Il metodo `_encode` accetta qualsiasi lunghezza del prefisso che corrisponda a `(0|[1-9][0-9]*)` e la passa a `_width2bits()`, che costruisce la maschera come `'1' x ($width + 8)`, un carattere per bit. Il metodo `_inc()` scompatta quindi la maschera compressa in un array Perl con uno scalar per byte, pertanto la sola lunghezza del prefisso determina la dimensione dell'allocazione: `::/100000000` genera una stringa di 100 MB e un array da 12,5 milioni di elementi. Il valore sottoposto a test viene analizzato (parsed), non solo gli intervalli configurati: `contains()` costruisce un insieme dal suo argomento, e `_guess_coder()` tenta prima il coder IPv4 e poi quello IPv6; pertanto, in un insieme limitato al solo IPv4, una lunghezza del prefisso IPv6 eccessiva provoca l'espansione dell'allocazione prima che il controllo della larghezza degli indirizzi misti la rifiuti.

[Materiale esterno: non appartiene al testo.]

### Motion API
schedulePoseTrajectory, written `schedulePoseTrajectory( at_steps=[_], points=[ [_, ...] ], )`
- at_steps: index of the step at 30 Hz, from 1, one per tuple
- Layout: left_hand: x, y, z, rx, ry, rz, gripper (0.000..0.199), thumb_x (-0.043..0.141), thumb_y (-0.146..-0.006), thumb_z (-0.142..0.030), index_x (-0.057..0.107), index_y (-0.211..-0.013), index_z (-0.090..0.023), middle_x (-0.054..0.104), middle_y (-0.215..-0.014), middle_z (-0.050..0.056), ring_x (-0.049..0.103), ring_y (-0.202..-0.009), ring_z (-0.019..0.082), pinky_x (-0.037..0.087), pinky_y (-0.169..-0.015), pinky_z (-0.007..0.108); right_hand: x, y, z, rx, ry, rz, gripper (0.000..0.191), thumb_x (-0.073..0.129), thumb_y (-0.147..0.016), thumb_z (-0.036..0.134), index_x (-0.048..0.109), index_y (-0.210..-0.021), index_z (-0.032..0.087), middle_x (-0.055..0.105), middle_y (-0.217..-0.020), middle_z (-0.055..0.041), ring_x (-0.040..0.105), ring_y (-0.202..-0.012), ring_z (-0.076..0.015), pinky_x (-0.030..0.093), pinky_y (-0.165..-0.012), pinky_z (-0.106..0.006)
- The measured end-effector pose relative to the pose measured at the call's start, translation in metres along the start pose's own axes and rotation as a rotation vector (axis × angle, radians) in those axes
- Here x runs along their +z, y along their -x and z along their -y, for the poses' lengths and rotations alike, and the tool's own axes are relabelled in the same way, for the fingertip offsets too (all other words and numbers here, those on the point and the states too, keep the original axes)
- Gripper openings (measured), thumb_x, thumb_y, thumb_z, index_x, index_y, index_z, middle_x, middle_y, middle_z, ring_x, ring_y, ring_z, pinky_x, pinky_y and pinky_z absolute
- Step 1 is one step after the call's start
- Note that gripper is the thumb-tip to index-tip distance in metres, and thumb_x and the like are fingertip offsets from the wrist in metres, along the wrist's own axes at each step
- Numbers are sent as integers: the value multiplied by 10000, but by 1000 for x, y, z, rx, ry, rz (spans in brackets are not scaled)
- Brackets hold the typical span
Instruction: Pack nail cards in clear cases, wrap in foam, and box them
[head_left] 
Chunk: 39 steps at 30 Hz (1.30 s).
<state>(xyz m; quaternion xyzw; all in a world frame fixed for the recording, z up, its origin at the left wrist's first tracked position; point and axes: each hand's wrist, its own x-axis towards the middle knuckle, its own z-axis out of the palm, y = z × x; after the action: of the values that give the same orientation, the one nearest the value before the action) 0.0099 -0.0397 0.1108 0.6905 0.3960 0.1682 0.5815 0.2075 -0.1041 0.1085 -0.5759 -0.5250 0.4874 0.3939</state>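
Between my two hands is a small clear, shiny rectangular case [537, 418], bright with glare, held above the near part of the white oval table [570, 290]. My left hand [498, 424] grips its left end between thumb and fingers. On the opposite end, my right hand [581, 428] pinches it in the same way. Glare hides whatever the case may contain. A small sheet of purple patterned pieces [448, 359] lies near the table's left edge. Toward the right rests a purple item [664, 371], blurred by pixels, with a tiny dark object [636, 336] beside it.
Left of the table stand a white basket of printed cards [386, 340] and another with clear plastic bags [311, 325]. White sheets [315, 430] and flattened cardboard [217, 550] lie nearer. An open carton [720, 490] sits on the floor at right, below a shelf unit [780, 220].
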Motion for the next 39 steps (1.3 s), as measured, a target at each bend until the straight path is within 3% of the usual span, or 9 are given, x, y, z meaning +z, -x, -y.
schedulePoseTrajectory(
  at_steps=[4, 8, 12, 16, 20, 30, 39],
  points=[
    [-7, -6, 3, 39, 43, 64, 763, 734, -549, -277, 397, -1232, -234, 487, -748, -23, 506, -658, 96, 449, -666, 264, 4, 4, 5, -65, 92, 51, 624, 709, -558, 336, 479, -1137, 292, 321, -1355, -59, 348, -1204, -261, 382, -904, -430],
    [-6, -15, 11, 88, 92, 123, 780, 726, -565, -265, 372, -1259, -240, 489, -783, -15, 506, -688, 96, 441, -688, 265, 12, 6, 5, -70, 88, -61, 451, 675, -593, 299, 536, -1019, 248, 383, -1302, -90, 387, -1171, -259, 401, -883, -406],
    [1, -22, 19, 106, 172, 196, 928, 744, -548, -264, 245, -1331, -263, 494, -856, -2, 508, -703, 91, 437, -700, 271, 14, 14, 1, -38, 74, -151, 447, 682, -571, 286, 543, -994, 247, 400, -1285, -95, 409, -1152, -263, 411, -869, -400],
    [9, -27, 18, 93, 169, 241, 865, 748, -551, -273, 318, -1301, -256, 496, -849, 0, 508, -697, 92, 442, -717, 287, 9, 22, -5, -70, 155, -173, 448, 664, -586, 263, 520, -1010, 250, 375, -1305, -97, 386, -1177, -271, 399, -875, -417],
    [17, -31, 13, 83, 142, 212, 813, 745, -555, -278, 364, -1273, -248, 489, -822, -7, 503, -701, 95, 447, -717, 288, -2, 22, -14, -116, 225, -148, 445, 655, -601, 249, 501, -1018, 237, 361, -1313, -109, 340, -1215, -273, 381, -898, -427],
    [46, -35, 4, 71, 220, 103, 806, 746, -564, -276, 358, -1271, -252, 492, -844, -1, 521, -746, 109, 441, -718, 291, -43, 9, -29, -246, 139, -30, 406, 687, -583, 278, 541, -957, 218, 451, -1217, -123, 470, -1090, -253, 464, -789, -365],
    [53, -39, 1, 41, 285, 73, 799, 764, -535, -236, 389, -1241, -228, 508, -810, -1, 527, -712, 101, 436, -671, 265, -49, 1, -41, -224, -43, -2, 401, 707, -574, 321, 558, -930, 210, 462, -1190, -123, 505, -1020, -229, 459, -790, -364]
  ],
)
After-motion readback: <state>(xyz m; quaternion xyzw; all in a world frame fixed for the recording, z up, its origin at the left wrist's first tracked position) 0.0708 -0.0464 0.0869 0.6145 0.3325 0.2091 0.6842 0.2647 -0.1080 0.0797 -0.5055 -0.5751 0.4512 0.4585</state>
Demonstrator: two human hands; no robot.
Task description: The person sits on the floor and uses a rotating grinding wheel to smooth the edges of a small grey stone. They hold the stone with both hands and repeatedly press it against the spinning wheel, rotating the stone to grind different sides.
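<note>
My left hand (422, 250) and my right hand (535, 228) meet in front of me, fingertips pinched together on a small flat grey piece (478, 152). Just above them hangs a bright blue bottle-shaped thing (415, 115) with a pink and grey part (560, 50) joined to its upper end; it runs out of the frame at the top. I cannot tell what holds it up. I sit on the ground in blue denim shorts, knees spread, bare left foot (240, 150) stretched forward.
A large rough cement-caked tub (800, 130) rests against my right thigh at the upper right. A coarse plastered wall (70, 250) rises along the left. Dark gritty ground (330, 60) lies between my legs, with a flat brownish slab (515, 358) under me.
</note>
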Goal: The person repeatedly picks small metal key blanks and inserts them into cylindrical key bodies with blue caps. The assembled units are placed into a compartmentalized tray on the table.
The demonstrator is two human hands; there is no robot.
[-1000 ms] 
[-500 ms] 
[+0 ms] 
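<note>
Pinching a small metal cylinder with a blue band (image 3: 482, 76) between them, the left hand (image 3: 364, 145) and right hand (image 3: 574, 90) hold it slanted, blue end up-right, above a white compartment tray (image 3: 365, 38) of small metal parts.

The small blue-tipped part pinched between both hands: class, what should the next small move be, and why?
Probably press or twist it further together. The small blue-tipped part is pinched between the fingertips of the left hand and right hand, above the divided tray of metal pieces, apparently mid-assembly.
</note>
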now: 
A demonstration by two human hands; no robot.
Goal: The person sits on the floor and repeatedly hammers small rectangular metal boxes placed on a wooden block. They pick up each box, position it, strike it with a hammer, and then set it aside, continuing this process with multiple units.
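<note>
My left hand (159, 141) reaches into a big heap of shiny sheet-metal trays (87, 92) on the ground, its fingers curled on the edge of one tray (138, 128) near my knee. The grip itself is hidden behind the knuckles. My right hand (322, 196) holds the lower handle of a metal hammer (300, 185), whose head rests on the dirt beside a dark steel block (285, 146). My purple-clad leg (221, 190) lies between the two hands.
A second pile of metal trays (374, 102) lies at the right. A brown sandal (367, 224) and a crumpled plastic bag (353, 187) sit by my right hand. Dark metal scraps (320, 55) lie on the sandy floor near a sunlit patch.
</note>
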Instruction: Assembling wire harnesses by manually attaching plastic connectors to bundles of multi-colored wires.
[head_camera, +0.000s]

Qualsiasi chiamante che fornisca input non attendibili a `contains()` o `add()` può esaurire la memoria del processo. Una lunghezza del prefisso superiore a 128 viene inoltre memorizzata come un intervallo che non corrisponde al blocco richiesto: una stringa rappresentata da `2001:db8::/129` rimane invariata nella conversione a stringa, l'operazione `contains()` sul suo indirizzo base restituisce false e la rimozione di tale elemento da un insieme elimina l'indirizzo base pur continuando a stampare che l'insieme lo copre.